We do. Because there is a dearth of reports available, we filled that gap for some of the provinces and territories and did a gap analysis of what you would grow, the most profitable thing to grow, or other uses of geothermal. Our most recent publication is for the Yukon government. That was funded by CanNor, which is obviously a federal fund.

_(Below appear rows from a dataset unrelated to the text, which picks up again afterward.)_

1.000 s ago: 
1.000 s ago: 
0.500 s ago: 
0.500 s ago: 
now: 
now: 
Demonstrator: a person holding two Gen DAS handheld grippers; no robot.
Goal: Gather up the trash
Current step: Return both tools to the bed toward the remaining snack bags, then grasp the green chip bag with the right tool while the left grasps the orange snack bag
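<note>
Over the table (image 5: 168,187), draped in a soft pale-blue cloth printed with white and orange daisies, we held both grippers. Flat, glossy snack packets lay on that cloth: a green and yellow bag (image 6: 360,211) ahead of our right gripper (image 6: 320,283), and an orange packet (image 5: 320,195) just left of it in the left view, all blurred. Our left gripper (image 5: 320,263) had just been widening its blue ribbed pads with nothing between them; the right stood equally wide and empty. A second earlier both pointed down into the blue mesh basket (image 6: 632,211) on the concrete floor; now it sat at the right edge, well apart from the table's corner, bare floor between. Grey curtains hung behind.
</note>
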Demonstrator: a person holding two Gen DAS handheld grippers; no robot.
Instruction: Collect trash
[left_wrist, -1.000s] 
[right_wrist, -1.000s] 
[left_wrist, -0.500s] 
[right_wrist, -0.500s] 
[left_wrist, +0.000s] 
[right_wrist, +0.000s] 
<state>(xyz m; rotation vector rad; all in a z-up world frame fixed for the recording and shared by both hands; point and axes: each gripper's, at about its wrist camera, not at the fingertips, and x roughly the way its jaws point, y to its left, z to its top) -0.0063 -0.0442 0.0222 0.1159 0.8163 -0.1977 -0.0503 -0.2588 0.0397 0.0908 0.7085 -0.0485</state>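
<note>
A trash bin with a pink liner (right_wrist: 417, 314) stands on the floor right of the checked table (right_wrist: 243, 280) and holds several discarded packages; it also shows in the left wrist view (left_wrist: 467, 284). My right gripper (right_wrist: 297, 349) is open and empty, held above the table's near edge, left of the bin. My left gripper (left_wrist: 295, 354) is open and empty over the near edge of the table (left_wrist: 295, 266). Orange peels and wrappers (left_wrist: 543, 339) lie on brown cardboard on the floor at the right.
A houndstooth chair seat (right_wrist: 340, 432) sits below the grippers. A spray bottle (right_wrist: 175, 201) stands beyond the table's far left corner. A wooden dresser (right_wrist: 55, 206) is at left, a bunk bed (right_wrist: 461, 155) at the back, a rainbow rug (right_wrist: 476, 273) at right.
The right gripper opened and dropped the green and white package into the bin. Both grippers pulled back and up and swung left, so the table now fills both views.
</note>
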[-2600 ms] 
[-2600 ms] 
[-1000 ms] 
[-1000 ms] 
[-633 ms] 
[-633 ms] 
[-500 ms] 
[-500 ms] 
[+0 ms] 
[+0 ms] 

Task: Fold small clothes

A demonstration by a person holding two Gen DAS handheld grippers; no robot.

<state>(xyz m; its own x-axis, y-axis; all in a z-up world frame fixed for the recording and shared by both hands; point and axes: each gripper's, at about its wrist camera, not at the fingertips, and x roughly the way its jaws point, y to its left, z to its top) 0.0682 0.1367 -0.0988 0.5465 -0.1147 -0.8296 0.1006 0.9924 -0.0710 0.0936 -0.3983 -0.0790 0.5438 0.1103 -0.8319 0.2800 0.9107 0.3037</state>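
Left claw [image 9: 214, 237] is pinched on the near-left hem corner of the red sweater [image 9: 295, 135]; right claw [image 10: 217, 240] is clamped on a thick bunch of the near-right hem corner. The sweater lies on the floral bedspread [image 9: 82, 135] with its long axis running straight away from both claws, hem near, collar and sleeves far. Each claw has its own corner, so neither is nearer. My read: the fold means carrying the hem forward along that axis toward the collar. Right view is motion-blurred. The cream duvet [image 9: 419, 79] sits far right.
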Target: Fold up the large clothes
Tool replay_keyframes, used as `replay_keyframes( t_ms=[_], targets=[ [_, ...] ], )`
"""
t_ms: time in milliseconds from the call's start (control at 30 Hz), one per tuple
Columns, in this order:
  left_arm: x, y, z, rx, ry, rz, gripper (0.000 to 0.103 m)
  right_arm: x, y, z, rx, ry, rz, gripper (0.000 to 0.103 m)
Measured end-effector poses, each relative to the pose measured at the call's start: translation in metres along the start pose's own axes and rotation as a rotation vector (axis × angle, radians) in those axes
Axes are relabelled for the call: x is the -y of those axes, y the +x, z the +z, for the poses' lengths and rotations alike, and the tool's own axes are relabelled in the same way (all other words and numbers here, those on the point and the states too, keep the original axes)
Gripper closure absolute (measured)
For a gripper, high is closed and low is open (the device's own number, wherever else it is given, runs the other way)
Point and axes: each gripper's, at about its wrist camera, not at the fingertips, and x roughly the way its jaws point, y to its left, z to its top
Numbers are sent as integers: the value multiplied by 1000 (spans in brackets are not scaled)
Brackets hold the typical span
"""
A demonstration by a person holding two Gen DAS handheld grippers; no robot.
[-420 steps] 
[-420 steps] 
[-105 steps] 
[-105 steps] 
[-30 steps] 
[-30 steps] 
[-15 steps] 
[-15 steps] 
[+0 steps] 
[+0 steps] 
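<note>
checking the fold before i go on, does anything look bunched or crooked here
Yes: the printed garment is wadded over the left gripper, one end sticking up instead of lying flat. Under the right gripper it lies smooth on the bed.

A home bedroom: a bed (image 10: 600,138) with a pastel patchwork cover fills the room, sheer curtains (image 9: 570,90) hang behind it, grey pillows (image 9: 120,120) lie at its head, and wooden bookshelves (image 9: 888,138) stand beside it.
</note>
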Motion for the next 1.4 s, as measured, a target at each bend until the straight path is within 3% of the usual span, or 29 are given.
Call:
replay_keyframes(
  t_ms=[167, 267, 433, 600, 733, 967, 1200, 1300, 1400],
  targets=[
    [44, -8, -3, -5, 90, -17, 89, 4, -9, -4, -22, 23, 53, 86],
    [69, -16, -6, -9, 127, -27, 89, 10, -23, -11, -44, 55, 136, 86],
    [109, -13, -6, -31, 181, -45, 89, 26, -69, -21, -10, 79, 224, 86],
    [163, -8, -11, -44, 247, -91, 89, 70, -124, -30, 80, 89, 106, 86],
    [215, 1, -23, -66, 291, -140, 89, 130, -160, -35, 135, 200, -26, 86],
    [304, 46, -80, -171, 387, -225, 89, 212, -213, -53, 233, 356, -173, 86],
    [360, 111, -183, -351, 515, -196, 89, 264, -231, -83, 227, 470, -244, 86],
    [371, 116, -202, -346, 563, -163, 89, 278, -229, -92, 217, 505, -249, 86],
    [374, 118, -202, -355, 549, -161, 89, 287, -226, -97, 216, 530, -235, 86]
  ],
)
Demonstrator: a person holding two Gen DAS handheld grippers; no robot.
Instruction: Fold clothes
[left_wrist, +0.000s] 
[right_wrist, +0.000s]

We're just stealing ideas from other countries and Canadianizing them. That's certainly the inspiration. Also, the workshops we give really give people the tools to think out of the box and help them work through the economics of it and the policy barriers that may be in place.

5:30 p.m.

Liberal

Bill Casey Liberal Cumberland—Colchester, NS

What can the Government of Canada do, more than they are now, to put a spotlight on geothermal as an alternative energy source?

5:30 p.m.

Chair of the Board, Canadian Geothermal Energy Association

Alison Thompson

I think we need to get a bells and whistles demonstration going. It is a little bit of “build it and they will come”. People need to—

5:30 p.m.

Liberal

Bill Casey Liberal Cumberland—Colchester, NS

Like Springhill?

5:30 p.m.

Chair of the Board, Canadian Geothermal Energy Association

Alison Thompson

Like Springhill. There are also projects in British Columbia that are permitted and ready to go. Just show people what you can really get out of a project: again, the heat, the power, the diversity of jobs, the main street activity, and perhaps these other side industries. Show people that it's a Canadian resource and a Canadian talent that can drill with less risk and less cost than some other countries and how it can help in strategic locations like our north, communities at the end of a transmission line, or communities that may be off-grid for natural gas.

5:30 p.m.

Liberal

Bill Casey Liberal Cumberland—Colchester, NS

You mentioned a plastic factory.

5:30 p.m.

Liberal

The Chair Liberal James Maloney

We're out of time. You can do it really quickly.

5:30 p.m.

Liberal

Bill Casey Liberal Cumberland—Colchester, NS

You mention a plastic factory and it's Ropak Can Am. They have factories all over the world and the one in Springhill is the most efficient because of their very low energy costs. It wasn't a question, but a comment.

5:30 p.m.

Chair of the Board, Canadian Geothermal Energy Association

Alison Thompson

Absolutely.

5:30 p.m.

Liberal

The Chair Liberal James Maloney

Thank you very much to our witnesses. Your evidence is very helpful and I think we can all agree we're performing up to the ideas.

We will adjourn for the day. Thank you.